Capello built Spain up to be like gods, which put all the pressure on Spain. England went into the game thinking 'we're never going to beat the world and European champions so we may as well take the shackles off and play'.
The gameplan - to stop Spain scoring - was spot on. England defended magnificently. England can win games on set plays and that's what they did. Everybody has a different way of winning games and that's England's way.
We need to make sure we don't get carried away. We need a sense of realism. The main thing about our players is that what we see when they pull on an England shirt is not what we know they can do from watching them in the Premier League.
To do that, we must give the players a chance and take the pressure off. Let's give them 50 or 60 caps at development level. Let's stick with them. They've had a good start. Now let's keep the belief.
If there's one thing I would change from when I was manager, it's coach development.
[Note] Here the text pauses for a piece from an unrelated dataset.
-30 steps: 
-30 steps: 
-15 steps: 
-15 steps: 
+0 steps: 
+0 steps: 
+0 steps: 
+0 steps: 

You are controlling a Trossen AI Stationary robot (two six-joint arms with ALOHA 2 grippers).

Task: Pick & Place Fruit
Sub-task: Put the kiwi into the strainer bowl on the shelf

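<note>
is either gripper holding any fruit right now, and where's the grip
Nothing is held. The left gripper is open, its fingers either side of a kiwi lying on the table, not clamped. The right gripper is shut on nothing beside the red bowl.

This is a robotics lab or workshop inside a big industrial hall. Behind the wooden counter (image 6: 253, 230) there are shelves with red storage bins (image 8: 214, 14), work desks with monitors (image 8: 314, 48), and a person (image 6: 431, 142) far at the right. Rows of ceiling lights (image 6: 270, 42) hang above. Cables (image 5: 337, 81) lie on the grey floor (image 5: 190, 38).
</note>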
We need to teach 10, 11, 12-year-olds how to read a game, how to get between the lines and how to keep possession. We've got the talent. We just need more coaches of a higher quality.
Graham Taylor, former England manager
In the record books it will always say 'England 1 Spain 0' when Spain were the world champions.
From a Spanish point of view we can talk about their wonderful possession but if that possession is not matched by shots and efforts at goal, you always leave yourself open to this kind of result.
You have to give credit to England for their improved second-half performance. They chased all over the pitch in the first half so you go in at half-time and you can lack confidence.
But they came out and did play better. We don't kid ourselves but it is in the record books that England have beaten the world and European champions.
Phil Jagielka and Joleon Lescott did fine as centre-backs. They were really up against it and sometimes they didn't have anyone to mark.
Sometimes you might have one, sometimes you might have two because the opposition are moving about so much, rotating so much, that it's hard.
The two centre-backs handled that well because it can be disconcerting when you've got no-one to mark.
Danny Mills, former England defender
It's fantastic that England have beaten the world champions, but Switzerland have done that in the past and other teams have done it in friendlies.
I think England had something like two shots on target. Yes, they did well, won the game and it was a fantastic night for the players and fans to remember.
But you are not going to win a tournament playing in that style for seven or eight games.
Spain are superior and they will continue to play in that way. If we want to get to that level, English football at the grassroots is going to have to change completely and it could take 15 or 20 years for us to play like the Spanish do.
It's nothing against the English players. That's what we've been brought up on and that's what they've been taught.
You cannot play international football like most of the Premier league teams. It simply does not work any more.
I'm not sure how much Capello will have learned about the rest of his players. We already knew that Scott Parker is a very good holding player and his form this season has been very good.
Yes, England were well-organised at times, but Spain maybe played a little bit within themselves and the changes at half-time probably disrupted them.
We know that English players have great character when they're up against it and have to defend. But it's one of those friendlies where I'm not sure what has really been learned out of it.